I will post the updated pics soon, I was in a hurry when I made the .gif so I forgot to blur it to match the sig, but you are all right that there is too much blur on the octopus. I will cut the speed in half on the animation.


Coming soon:
AceKard skin that matches my sig
Psyduck (for my gf)
Kadabra (for fun because he rocks)


----------



## Jethro85 (Jul 6, 2009)

new sig





new avatar





i couldn't find the spiraly brush that i used in the sig for my avatar. i guess that doesn't matter.

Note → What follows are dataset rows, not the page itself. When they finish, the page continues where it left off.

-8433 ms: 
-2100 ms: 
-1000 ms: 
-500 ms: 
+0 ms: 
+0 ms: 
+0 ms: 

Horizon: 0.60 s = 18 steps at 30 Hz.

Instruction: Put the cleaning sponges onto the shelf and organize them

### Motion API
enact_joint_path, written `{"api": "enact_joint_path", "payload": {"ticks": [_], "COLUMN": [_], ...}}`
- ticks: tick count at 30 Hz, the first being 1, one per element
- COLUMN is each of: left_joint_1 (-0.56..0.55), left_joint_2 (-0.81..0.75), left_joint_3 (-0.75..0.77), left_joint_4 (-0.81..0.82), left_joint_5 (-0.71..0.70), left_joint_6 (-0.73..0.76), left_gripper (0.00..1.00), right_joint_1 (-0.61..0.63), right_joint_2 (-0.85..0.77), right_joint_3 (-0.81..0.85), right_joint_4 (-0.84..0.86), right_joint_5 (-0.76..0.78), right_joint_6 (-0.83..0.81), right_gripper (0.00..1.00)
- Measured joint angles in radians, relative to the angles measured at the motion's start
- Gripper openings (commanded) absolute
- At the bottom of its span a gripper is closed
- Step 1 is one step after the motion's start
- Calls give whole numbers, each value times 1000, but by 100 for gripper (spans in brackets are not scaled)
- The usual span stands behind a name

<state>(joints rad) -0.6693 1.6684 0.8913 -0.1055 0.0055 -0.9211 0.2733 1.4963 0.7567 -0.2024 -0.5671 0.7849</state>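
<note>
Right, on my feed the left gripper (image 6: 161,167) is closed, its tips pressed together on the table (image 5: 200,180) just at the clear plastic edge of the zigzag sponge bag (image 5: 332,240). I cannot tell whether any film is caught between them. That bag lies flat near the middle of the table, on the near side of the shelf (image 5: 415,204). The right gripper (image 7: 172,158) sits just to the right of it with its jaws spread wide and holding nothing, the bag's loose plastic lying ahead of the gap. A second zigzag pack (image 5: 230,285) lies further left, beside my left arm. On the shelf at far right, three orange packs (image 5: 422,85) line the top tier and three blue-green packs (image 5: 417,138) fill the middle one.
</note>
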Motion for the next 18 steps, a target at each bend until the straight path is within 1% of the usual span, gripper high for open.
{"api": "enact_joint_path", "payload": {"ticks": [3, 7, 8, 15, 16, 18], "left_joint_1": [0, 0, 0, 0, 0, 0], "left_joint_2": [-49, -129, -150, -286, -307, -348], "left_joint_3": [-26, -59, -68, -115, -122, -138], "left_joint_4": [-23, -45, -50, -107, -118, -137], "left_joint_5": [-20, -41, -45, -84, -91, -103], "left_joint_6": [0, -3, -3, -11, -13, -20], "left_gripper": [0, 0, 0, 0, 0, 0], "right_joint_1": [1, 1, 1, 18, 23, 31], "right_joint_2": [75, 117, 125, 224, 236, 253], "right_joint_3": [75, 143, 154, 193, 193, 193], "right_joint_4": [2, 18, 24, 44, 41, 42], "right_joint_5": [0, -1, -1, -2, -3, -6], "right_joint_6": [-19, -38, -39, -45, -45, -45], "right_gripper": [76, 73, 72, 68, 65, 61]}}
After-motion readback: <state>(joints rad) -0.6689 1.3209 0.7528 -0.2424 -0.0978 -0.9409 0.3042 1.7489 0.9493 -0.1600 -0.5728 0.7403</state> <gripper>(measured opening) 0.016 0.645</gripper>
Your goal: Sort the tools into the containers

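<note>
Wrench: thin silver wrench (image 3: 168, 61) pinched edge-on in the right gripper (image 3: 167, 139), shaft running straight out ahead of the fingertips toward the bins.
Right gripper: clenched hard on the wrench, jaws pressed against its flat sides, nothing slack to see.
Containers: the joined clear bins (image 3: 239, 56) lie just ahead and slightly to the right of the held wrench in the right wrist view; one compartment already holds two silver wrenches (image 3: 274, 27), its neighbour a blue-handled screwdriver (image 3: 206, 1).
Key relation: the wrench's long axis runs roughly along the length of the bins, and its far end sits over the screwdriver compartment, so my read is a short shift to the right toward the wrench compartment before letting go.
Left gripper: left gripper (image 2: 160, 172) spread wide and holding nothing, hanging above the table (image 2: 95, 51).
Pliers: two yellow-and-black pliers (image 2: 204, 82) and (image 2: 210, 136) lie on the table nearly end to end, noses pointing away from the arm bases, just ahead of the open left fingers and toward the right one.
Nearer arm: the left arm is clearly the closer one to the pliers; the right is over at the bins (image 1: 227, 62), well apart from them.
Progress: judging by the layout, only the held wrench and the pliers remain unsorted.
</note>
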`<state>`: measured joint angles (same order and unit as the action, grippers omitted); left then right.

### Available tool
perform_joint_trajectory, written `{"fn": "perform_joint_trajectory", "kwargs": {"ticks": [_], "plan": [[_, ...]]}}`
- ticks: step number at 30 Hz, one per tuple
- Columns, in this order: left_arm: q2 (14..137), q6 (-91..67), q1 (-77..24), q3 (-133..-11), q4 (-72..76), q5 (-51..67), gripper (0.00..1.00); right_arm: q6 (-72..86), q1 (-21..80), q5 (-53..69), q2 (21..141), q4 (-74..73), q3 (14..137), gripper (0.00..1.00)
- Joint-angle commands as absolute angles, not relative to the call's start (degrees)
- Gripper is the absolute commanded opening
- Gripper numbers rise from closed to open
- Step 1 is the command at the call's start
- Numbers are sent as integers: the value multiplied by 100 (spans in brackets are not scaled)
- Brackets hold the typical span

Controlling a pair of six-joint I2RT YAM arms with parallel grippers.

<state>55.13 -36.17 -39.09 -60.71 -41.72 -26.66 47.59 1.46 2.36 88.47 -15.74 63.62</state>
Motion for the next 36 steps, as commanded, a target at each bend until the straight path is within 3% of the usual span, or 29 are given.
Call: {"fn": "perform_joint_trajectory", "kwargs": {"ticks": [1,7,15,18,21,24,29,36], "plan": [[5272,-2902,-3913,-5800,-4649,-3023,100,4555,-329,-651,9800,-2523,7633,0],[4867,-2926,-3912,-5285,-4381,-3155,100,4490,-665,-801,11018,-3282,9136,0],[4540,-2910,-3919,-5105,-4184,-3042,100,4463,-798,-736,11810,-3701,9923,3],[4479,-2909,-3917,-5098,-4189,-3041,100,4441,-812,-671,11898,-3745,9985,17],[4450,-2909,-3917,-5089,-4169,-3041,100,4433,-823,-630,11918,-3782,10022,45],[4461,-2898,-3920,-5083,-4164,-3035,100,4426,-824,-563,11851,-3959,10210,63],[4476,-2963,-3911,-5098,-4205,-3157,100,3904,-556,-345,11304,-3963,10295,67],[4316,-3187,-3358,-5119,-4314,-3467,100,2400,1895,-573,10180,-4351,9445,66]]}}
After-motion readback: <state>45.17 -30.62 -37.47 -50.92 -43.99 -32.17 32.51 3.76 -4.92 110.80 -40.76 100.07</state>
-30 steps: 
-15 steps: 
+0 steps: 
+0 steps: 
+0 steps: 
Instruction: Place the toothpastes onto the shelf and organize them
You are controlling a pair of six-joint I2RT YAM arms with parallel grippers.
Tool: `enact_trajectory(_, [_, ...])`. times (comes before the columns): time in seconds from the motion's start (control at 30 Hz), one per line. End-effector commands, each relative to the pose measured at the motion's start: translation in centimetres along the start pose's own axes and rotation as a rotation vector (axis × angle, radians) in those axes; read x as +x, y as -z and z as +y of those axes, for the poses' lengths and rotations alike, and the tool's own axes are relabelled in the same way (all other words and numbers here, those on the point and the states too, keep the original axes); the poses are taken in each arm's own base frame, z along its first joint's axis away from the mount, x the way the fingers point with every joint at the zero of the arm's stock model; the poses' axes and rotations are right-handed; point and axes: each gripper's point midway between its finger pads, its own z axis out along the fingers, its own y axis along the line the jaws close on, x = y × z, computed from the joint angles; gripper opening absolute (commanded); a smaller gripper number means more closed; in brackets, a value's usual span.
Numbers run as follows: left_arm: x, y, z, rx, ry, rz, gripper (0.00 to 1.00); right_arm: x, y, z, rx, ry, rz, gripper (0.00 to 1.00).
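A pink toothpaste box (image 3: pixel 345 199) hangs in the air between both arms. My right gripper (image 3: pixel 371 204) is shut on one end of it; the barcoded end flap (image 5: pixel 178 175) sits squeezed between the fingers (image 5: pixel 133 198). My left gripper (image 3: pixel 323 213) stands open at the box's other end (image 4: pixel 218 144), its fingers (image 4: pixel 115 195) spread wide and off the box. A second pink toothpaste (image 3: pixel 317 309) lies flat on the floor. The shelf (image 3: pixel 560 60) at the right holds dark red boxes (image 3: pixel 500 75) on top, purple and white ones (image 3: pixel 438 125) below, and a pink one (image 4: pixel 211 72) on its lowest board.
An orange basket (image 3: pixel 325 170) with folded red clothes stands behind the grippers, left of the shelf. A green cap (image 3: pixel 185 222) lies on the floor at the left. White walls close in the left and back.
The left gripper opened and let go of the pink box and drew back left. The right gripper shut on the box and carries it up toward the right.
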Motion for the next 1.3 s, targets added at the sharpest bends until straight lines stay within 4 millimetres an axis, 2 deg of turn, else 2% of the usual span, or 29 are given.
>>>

i changed the motion blur from 5 to 3 and added it to the avatar as well.

lol i made the avatar and then forgot the border so i had to go back in and merge a border layer into each frame. it took FOREVER!


----------



## Splych (Jul 6, 2009)

For some reason, I liked the old avatar better. Even though it was faster, this one looks a bit choppy. If you are making an AceKard skin, that must mean you own an AceKard. AceKard FTW!


----------



## tj_cool (Jul 6, 2009)

Splych said:
			
		

> For some reason, I liked the old avatar better. Even though it was faster, this one looks a bit choppy. If you are making an AceKard skin, that must mean you own an AceKard. AceKard FTW!


he already posted the skin 
	

	
	
		
		

		
		
	


	




http://gbatemp.net/index.php?showtopic=165822


----------



## DarkRey (Jul 7, 2009)

Jethro85 said:
			
		

> new sig
> 
> 
> 
> ...


well done 
it does really look good now!! 
like the border


----------



## Toni Plutonij (Jul 10, 2009)

Closed


----------